▶ [PROBLEM REQUIREMENTS] Images should be omitted while the rest of the data is duplicated exactly.

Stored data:
+---+
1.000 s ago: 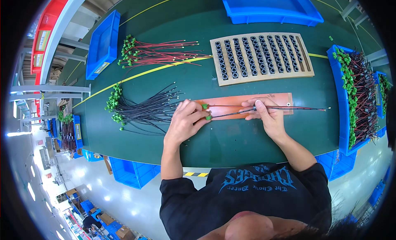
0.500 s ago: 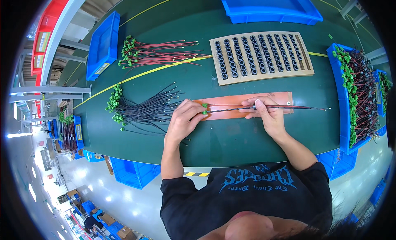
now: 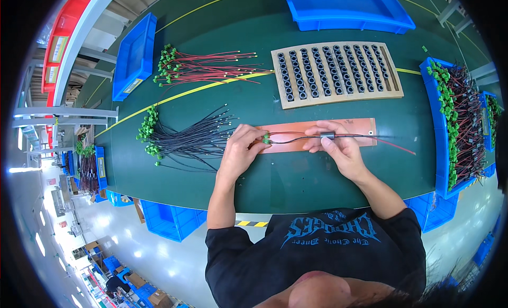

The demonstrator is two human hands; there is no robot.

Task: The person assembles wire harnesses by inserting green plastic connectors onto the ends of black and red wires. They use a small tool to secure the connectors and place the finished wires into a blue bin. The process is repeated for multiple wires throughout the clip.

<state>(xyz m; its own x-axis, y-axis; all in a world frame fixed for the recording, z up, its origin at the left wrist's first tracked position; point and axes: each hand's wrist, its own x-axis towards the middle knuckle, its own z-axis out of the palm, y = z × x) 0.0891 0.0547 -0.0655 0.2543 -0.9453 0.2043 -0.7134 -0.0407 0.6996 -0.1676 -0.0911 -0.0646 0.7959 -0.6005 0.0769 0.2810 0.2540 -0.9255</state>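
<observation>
Near the front edge of the green tabletop (image 3: pixel 307 189), a person's two hands work above a flat orange board (image 3: pixel 362 126), set apart from each other with a pair of wires stretched between them. The left hand (image 3: pixel 241 149) has its thumb and fingertips closed on the green plugs (image 3: pixel 266 141) at the wires' left end. The right hand (image 3: pixel 343 155) pinches a short black tube (image 3: pixel 327 135) between thumb and fingers, over the middle of the board. One red wire (image 3: pixel 288 132) and one black wire (image 3: pixel 288 142) run from the plugs to this tube, slightly bowed apart; beyond it they come out on the right, past the board's end, where the red tip dips lower than the black.

Just left of the left hand lies a fanned bundle of black wires (image 3: pixel 185 138) with green plugs at its left end. Farther back is a similar bundle of red wires (image 3: pixel 217 67). Behind the board sits a pale wooden rack (image 3: pixel 344 100) filled with rows of black tubes. To the right, a blue tray (image 3: pixel 435 117) holds many red and black wires with green plugs.
</observation>
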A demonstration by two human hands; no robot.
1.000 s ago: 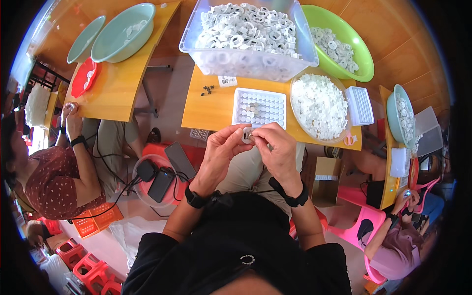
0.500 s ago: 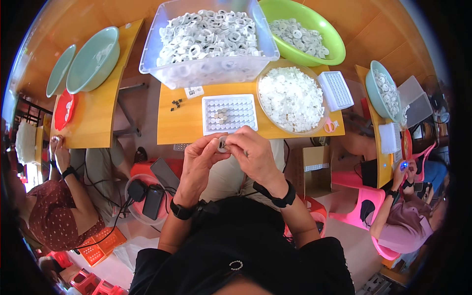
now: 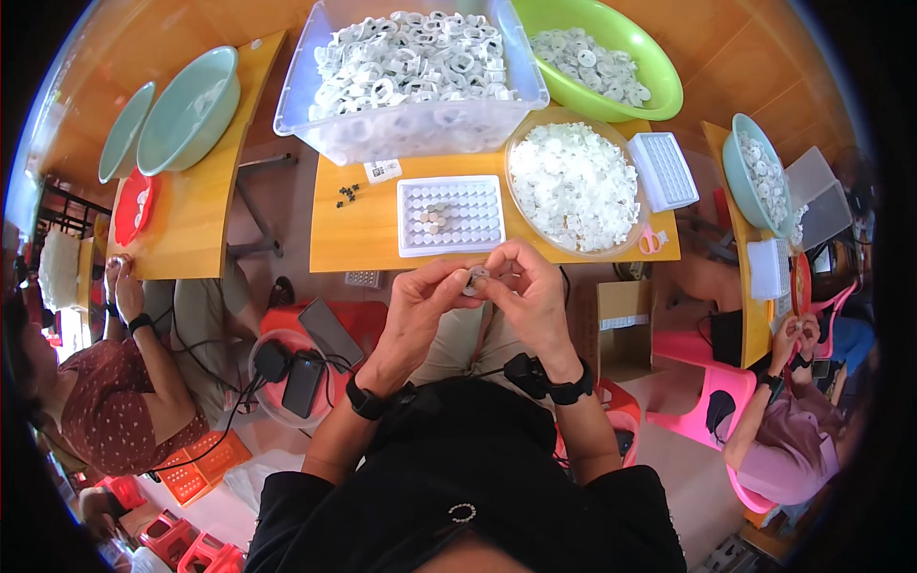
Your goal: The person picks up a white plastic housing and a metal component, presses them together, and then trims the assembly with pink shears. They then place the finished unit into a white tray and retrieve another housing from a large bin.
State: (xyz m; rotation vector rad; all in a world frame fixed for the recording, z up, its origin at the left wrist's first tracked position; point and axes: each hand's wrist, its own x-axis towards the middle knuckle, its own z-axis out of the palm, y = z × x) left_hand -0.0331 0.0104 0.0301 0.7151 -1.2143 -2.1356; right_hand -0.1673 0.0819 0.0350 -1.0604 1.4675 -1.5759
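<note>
A small round grey-white plastic part point(image 3: 475, 279) is pinched between my two hands, just off the table's near edge. My left hand point(image 3: 428, 294) grips its left side with thumb and fingers. The right thumb presses on the part's face while my right hand point(image 3: 531, 292) curls around the other side. Fingers cover much of the part. Just beyond my hands lies a white tray point(image 3: 417, 251) with rows of round pockets; a few small silvery discs point(image 3: 436, 219) rest on it.
Around the tray stand a clear bin point(image 3: 411, 145) of white ring-shaped parts, a green basin point(image 3: 666, 95), a round container point(image 3: 516, 202) of small white pieces, and another tray point(image 3: 663, 172). Pink scissors point(image 3: 652, 241) and small black pieces point(image 3: 348, 196) lie nearby. Co-workers sit at both sides.
Both hands have shifted slightly right with the part, and my right thumb now lies across its face. The co-worker's blue light at right no longer shows.
</note>
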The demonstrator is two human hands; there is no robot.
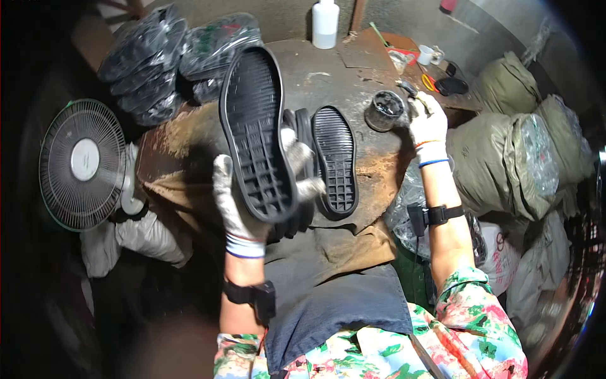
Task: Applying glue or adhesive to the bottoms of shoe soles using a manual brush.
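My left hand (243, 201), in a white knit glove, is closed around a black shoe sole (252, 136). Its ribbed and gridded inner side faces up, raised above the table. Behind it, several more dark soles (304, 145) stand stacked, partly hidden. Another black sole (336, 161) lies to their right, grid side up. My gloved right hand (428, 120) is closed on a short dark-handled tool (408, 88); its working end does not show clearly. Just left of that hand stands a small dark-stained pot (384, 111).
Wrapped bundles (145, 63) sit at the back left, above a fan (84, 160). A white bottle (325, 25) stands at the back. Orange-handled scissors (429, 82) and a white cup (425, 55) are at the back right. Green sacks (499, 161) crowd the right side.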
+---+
▶ [THE ANSWER]
1.000 s ago: 
0.500 s ago: 
now: 

The demonstrator is two human hands; there is no robot.

Task: The person assembles wire harnesses by inserting green plastic connectors onto the ends of black and red wires. They use a small tool to secure the connectors and place the finished wires into a blue bin. The process is repeated for multiple wires throughout the clip.

<state>(xyz m; its own x-axis, y-axis; all in a world frame fixed for the recording, z up, its origin at the left wrist's first tracked position; point and axes: each hand's wrist, its own x-axis towards the middle knuckle, its own z-axis out of the palm, y = z × x) 0.0891 0.0547 -0.0655 0.2543 -0.9453 0.2043 -0.7134 -0.0407 0.6996 -0.1676 -0.0911 -0.0646 0.7959 -0.6005 0.0769 0.2810 0.2540 -0.9255</state>
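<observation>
Near the front edge of the green tabletop (image 3: pixel 307 189), a person's two hands work above a flat orange board (image 3: pixel 362 126), set apart from each other with a pair of wires stretched between them. The left hand (image 3: pixel 241 149) has its thumb and fingertips closed on the green plugs (image 3: pixel 266 141) at the wires' left end. The right hand (image 3: pixel 343 155) pinches a short black tube (image 3: pixel 327 135) between thumb and fingers, over the middle of the board. One red wire (image 3: pixel 288 132) and one black wire (image 3: pixel 288 142) run from the plugs to this tube, slightly bowed apart; beyond it they come out on the right, past the board's end, where the red tip dips lower than the black.

Just left of the left hand lies a fanned bundle of black wires (image 3: pixel 185 138) with green plugs at its left end. Farther back is a similar bundle of red wires (image 3: pixel 217 67). Behind the board sits a pale wooden rack (image 3: pixel 344 100) filled with rows of black tubes. To the right, a blue tray (image 3: pixel 435 117) holds many red and black wires with green plugs.
</observation>
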A demonstration by two human hands; no robot.
1.000 s ago: 
0.500 s ago: 
now: 
Your goal: The person picks up a white plastic housing and a metal component, presses them together, and then trims the assembly with pink shears. They then place the finished unit into a white tray and retrieve another housing from a large bin.
State: (xyz m; rotation vector rad; all in a world frame fixed for the recording, z up, its origin at the left wrist's first tracked position; point and axes: each hand's wrist, its own x-axis towards the middle knuckle, its own z-axis out of the palm, y = z × x) left_hand -0.0331 0.0104 0.0301 0.7151 -1.2143 -2.1356; right_hand -0.1673 0.0819 0.0350 -1.0604 1.4675 -1.5759
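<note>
A small round grey-white plastic part point(image 3: 475, 279) is pinched between my two hands, just off the table's near edge. My left hand point(image 3: 428, 294) grips its left side with thumb and fingers. The right thumb presses on the part's face while my right hand point(image 3: 531, 292) curls around the other side. Fingers cover much of the part. Just beyond my hands lies a white tray point(image 3: 417, 251) with rows of round pockets; a few small silvery discs point(image 3: 436, 219) rest on it.
Around the tray stand a clear bin point(image 3: 411, 145) of white ring-shaped parts, a green basin point(image 3: 666, 95), a round container point(image 3: 516, 202) of small white pieces, and another tray point(image 3: 663, 172). Pink scissors point(image 3: 652, 241) and small black pieces point(image 3: 348, 196) lie nearby. Co-workers sit at both sides.
Both hands have shifted slightly right with the part, and my right thumb now lies across its face. The co-worker's blue light at right no longer shows.
</note>
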The demonstrator is two human hands; there is no robot.
Task: Applying glue or adhesive to the bottoms of shoe soles using a manual brush.
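My left hand (243, 201), in a white knit glove, is closed around a black shoe sole (252, 136). Its ribbed and gridded inner side faces up, raised above the table. Behind it, several more dark soles (304, 145) stand stacked, partly hidden. Another black sole (336, 161) lies to their right, grid side up. My gloved right hand (428, 120) is closed on a short dark-handled tool (408, 88); its working end does not show clearly. Just left of that hand stands a small dark-stained pot (384, 111).
Wrapped bundles (145, 63) sit at the back left, above a fan (84, 160). A white bottle (325, 25) stands at the back. Orange-handled scissors (429, 82) and a white cup (425, 55) are at the back right. Green sacks (499, 161) crowd the right side.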

No further output is given for this exercise.